A moça levantou a cabeça e cravou nele um olhar de espanto.

— Houve um tempo em que o seu coração palpitou por mim.

— Está dizendo uma loucura, respondeu Clarinha empalidecendo; tratei-o sempre com estima; mas... aí vem meu marido; ouse repetir diante dele a afronta que me faz.

Marques vinha efetivamente no corredor e entrou logo na sala. Clarinha levantara a voz nas últimas palavras para que ele as ouvisse; preferia uma solução violenta; Marques, entretanto, não ouvira as palavras da mulher; entrou alegremente na sala, e apertou com efusão a mão de Jorge.

Jorge deixou de lá ir três dias; no quarto dia entrou pela sala com a franqueza que a intimidade lhe dava, e que Marques estabelecera como uma condição das relações entre as famílias.

Marques estava no sofá; Clarinha, sentada em um banquinho a seus pés, olhava para ele com uma expressão tão suave de afeição e respeito, que o moço curvou insensivelmente a cabeça.

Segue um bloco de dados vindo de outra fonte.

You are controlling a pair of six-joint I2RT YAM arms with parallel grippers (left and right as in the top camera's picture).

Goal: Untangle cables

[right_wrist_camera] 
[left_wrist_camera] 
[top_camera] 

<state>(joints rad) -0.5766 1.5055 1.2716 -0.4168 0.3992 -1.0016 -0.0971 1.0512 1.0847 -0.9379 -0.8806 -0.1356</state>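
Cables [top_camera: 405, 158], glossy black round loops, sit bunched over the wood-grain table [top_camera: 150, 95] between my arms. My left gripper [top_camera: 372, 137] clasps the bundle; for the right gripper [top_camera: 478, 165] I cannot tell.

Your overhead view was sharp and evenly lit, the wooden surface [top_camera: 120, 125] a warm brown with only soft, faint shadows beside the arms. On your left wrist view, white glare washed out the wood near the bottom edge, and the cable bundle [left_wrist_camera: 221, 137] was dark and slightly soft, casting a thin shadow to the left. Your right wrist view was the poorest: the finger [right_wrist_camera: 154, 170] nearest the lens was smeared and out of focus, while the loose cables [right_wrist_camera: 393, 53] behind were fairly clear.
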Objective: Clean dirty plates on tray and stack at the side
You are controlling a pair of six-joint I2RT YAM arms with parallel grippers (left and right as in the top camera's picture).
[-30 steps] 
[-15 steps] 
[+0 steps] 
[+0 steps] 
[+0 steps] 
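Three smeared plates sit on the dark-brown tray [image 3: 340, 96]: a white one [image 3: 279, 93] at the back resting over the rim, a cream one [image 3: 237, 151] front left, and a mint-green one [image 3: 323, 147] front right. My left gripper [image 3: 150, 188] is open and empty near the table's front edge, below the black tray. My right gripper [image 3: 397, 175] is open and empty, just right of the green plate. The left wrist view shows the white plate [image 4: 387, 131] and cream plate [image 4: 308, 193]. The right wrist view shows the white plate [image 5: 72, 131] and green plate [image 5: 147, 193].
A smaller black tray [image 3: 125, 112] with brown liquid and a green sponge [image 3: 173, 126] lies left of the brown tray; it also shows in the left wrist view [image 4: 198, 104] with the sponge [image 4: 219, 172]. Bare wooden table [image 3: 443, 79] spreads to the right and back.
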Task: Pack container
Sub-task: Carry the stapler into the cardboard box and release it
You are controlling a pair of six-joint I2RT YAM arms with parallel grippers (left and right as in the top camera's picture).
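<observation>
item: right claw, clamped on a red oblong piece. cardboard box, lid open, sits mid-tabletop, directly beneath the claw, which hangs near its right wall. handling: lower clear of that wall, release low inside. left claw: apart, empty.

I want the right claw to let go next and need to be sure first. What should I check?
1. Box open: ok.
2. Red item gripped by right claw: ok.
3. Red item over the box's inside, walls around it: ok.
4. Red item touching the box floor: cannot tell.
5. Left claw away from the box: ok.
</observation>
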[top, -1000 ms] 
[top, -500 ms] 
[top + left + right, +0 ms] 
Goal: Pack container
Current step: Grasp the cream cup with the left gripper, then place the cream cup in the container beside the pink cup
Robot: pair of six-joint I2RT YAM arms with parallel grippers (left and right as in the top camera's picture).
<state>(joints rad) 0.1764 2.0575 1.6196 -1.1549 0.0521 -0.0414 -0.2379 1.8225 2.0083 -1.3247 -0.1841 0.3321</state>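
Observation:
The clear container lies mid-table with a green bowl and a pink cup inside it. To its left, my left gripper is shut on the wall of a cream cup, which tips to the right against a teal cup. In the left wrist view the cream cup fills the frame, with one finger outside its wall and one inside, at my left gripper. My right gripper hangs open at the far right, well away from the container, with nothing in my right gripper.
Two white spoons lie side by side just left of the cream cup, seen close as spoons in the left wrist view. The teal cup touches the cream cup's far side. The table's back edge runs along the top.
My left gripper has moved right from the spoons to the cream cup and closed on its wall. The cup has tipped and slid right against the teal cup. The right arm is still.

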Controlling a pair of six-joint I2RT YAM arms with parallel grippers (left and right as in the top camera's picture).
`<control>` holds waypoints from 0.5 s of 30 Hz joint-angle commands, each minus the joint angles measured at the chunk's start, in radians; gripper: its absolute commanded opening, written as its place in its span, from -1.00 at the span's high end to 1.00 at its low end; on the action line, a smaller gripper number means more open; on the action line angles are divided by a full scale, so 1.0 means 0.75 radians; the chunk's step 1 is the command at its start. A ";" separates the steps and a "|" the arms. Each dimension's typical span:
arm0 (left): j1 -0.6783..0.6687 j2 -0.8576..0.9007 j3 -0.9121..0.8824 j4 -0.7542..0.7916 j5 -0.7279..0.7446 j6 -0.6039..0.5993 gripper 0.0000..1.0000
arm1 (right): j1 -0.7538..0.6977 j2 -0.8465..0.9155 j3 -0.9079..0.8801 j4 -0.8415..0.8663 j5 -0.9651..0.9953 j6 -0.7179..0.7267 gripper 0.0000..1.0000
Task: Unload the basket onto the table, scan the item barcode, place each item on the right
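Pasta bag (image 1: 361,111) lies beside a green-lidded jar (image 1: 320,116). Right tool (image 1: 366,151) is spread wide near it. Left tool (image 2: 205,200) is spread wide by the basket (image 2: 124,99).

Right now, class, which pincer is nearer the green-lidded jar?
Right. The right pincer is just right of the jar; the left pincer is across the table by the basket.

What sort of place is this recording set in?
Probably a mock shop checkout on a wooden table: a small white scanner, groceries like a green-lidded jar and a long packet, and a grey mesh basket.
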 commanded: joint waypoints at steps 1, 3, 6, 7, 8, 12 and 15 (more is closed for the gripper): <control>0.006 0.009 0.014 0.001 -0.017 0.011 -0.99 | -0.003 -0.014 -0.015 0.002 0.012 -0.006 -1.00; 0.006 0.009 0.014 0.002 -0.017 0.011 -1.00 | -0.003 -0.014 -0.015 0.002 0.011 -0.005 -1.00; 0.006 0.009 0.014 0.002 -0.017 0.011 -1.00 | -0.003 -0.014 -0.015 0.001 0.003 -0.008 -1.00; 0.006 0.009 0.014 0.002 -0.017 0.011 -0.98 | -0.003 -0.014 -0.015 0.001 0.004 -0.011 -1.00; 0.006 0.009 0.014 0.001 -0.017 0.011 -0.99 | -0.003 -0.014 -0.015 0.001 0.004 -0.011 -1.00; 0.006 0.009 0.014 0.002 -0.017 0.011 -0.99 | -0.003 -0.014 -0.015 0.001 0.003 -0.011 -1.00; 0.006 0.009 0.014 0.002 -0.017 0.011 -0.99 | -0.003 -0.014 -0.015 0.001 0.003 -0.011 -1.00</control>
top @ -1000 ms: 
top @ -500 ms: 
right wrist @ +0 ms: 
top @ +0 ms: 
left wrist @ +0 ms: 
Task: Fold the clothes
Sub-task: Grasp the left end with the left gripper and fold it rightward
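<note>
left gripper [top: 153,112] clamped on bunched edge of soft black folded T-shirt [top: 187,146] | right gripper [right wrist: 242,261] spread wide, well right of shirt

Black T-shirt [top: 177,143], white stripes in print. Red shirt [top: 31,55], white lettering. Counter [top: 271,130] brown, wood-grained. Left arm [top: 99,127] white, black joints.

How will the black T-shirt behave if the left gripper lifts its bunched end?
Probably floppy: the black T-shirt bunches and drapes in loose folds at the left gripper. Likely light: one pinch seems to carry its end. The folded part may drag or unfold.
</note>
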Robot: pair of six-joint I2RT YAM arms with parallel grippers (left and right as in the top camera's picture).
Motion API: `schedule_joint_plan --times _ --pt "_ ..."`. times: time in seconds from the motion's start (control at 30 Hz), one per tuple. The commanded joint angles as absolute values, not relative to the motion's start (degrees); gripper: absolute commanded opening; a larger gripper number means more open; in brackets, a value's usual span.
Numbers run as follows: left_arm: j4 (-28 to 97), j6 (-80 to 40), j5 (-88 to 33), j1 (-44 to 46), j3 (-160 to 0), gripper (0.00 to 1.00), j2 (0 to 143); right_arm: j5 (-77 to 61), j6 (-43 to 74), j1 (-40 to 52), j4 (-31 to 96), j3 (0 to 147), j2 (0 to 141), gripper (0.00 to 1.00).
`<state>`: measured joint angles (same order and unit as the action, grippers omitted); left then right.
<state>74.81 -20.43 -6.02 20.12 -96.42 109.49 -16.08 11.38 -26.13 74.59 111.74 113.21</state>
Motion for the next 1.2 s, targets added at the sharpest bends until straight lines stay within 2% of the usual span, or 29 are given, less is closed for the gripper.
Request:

Mas foi então que, pela primeira vez, a serpente do ciúme lhe mordeu no coração.

— Entre, disse o médico, vendo que o primo parara à porta; não se assuste: são duas criaturas felizes, e felizes um pouco por sua causa.

Clarinha olhou para o marido.

— Admiras-te? disse Marques à mulher; foi ele quem me animou quando eu apenas ousava querer-te em silêncio. A idéia de escrever a primeira carta, à qual não deste resposta, foi do nosso amigo Jorge.

— Ah! disse a moça.

E estendendo a mão ao primo, acrescentou:

— Obrigada!

A expressão de felicidade com que ela fez este gesto e disse esta palavra, encheu de júbilo o marido; enquanto Jorge, despeitado e picado de ciúme, mal tocara os dedos da moça.

Esta, porém, ficara pensativa.

— Não sabia então nada naquele tempo, dizia ela consigo; mas quem lhe confiara o meu coração? O padre... Impossível!... E contudo ninguém mais o sabia; foi ele, foi. Com que fim?